### Required work
Looking through the listing below, state how many lines have the word "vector" in them. Only the number should be given.

━━━

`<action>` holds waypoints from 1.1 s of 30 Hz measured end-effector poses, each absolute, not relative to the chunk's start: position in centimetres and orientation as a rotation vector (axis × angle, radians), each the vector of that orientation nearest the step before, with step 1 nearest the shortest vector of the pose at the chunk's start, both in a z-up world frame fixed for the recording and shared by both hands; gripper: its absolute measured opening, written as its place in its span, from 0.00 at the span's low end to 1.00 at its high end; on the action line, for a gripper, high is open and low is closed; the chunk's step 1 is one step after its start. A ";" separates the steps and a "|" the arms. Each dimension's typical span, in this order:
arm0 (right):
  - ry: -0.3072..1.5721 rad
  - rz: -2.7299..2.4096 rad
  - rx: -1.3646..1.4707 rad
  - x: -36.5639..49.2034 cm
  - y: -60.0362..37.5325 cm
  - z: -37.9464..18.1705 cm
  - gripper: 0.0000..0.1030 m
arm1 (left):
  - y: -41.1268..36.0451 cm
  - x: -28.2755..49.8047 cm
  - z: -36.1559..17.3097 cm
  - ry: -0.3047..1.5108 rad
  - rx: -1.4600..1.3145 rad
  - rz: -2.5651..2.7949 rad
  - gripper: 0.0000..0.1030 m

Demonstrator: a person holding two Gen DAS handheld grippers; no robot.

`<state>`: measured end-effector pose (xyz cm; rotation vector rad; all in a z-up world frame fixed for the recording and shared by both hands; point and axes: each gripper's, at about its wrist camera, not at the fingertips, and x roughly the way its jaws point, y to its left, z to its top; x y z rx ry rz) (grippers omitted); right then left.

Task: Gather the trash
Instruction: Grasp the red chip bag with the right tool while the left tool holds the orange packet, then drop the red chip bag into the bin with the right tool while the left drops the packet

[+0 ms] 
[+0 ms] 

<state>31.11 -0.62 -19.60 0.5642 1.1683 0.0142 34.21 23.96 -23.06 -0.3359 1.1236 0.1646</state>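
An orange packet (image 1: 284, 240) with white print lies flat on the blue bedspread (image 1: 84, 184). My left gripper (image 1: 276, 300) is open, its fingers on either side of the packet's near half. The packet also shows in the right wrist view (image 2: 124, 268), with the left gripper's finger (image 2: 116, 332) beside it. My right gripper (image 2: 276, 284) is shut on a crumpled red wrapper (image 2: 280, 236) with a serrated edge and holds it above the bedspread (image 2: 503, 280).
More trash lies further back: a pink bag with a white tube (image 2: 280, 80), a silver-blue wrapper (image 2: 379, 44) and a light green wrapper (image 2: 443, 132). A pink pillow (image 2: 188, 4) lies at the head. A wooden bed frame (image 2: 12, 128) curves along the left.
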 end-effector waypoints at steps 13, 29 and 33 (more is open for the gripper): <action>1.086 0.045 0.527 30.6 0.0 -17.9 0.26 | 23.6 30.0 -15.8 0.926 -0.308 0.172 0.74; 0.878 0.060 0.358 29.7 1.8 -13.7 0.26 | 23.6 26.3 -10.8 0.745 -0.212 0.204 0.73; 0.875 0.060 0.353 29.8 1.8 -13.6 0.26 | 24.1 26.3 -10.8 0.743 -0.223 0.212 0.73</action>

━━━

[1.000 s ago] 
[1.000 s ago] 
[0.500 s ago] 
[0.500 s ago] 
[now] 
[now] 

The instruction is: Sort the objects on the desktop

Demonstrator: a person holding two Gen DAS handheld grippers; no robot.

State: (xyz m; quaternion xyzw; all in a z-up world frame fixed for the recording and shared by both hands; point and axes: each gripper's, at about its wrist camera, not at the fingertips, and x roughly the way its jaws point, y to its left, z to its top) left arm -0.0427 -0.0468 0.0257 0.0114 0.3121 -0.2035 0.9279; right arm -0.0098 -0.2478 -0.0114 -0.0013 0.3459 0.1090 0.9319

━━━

### Answer for this exercise
2